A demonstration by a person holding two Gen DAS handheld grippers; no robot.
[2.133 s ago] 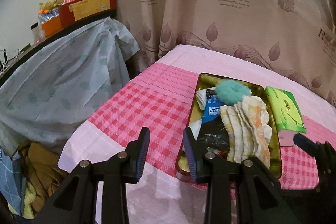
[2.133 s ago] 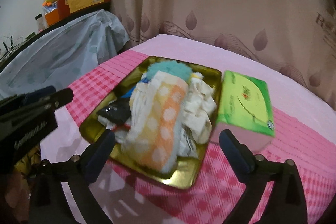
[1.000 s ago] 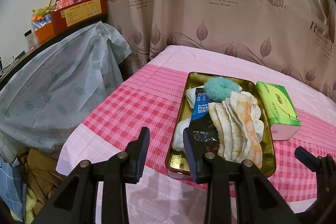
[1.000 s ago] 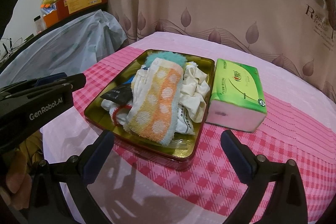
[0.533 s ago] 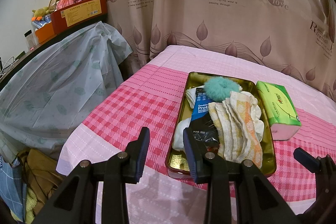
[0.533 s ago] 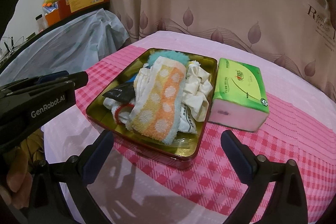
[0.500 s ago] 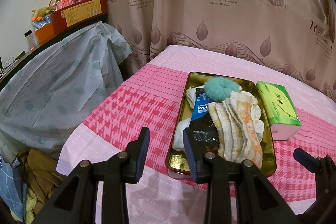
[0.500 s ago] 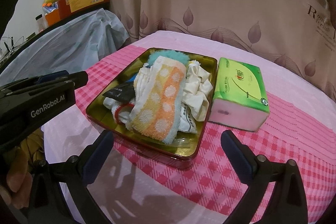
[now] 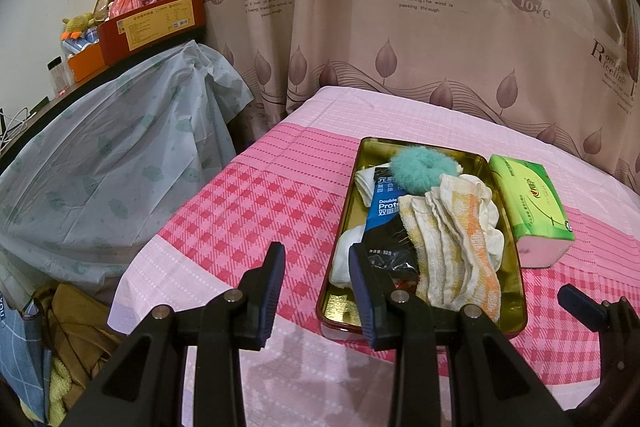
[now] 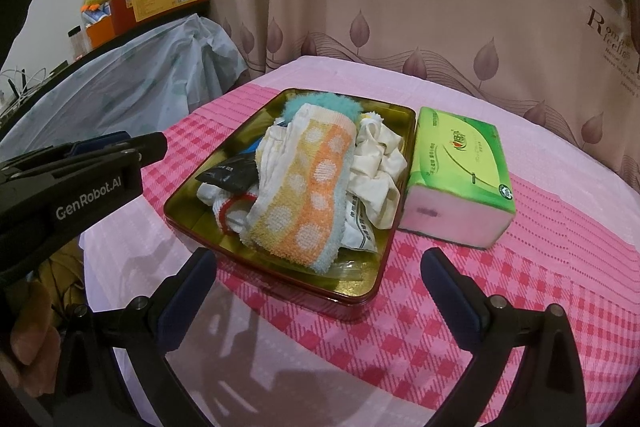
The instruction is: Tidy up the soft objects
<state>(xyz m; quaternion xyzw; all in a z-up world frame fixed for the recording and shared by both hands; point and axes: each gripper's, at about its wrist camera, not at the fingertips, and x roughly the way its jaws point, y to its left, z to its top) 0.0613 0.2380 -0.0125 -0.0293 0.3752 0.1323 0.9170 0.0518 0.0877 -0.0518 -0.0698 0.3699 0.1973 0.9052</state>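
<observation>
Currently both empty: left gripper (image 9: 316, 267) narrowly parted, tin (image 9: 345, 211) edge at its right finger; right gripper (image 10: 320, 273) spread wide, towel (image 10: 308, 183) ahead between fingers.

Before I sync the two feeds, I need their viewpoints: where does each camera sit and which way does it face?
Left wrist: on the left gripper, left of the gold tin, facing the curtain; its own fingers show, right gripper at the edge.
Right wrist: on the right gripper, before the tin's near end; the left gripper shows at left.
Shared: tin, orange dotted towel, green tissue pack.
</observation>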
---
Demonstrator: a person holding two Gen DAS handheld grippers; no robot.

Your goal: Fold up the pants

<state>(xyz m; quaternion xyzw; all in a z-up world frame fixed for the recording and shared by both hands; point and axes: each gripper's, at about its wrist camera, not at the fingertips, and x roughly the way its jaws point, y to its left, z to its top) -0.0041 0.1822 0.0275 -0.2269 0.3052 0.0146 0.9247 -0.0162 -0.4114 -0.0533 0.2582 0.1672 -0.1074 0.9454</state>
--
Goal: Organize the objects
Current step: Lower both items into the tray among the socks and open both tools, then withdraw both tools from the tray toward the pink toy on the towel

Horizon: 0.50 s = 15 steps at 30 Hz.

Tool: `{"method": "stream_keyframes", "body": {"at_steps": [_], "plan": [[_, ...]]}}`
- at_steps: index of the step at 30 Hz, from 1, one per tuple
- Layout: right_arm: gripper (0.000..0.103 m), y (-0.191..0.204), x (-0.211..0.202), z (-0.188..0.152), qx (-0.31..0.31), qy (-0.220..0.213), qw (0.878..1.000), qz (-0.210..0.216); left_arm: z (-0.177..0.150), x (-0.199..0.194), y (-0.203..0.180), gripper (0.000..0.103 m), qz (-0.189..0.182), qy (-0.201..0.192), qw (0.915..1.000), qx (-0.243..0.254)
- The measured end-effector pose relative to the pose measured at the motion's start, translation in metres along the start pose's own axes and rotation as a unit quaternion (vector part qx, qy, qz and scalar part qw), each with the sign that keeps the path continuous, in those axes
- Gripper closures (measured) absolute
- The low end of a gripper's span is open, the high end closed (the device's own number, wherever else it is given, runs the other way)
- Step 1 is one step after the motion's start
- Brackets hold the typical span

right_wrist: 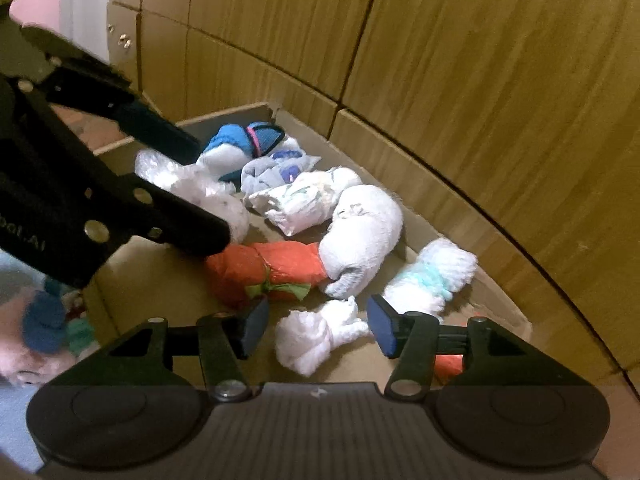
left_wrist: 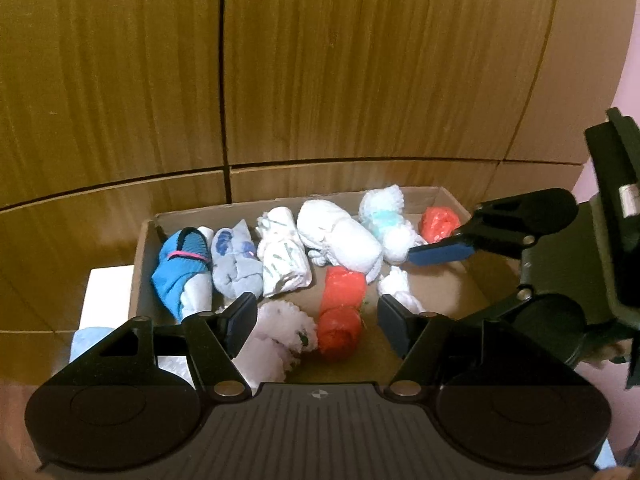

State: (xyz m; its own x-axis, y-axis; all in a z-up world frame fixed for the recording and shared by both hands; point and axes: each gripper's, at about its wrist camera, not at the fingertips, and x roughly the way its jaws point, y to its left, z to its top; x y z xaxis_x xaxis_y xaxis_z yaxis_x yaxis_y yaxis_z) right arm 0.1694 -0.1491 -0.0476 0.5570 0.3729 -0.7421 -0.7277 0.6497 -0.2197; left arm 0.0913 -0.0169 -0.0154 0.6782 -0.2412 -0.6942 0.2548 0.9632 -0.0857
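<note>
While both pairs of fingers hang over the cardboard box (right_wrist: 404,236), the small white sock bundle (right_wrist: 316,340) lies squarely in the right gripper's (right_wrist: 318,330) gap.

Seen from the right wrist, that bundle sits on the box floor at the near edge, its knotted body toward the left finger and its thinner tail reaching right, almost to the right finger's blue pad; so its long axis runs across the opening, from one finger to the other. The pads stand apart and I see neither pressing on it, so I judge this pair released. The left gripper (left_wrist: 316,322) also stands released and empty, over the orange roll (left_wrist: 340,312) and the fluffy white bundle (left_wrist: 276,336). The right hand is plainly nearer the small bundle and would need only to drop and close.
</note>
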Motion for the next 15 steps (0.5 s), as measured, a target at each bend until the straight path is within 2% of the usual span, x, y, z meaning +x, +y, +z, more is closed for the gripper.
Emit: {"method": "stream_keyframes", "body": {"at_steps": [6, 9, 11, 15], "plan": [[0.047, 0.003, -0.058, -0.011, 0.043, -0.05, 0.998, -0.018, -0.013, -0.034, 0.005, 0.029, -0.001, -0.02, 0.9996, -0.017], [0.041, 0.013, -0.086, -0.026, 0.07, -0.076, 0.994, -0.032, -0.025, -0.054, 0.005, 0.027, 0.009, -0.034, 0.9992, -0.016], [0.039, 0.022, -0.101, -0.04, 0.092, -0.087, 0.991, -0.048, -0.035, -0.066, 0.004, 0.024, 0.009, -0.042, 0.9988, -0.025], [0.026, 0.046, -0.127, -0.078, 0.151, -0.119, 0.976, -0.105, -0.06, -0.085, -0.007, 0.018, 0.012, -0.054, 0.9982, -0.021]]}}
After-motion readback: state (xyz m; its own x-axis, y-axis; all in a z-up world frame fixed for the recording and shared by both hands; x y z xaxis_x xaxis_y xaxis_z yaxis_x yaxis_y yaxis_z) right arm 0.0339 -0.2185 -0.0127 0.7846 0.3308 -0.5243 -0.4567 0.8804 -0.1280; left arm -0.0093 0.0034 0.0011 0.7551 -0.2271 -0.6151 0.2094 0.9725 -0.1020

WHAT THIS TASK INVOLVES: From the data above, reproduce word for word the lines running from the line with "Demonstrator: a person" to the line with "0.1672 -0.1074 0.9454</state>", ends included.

RESPONSE:
Demonstrator: a person holding two Gen DAS handheld grippers; no robot.

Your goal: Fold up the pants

<state>(xyz m; quaternion xyzw; all in a z-up world frame fixed for the recording and shared by both hands; point and axes: each gripper's, at about its wrist camera, not at the fingertips, and x roughly the way its jaws point, y to its left, z to its top) -0.0041 0.1822 0.0275 -0.2269 0.3052 0.0146 0.9247 -0.0162 -0.4114 -0.0533 0.2582 0.1672 -0.1074 0.9454</state>

This exercise has now been fully answered.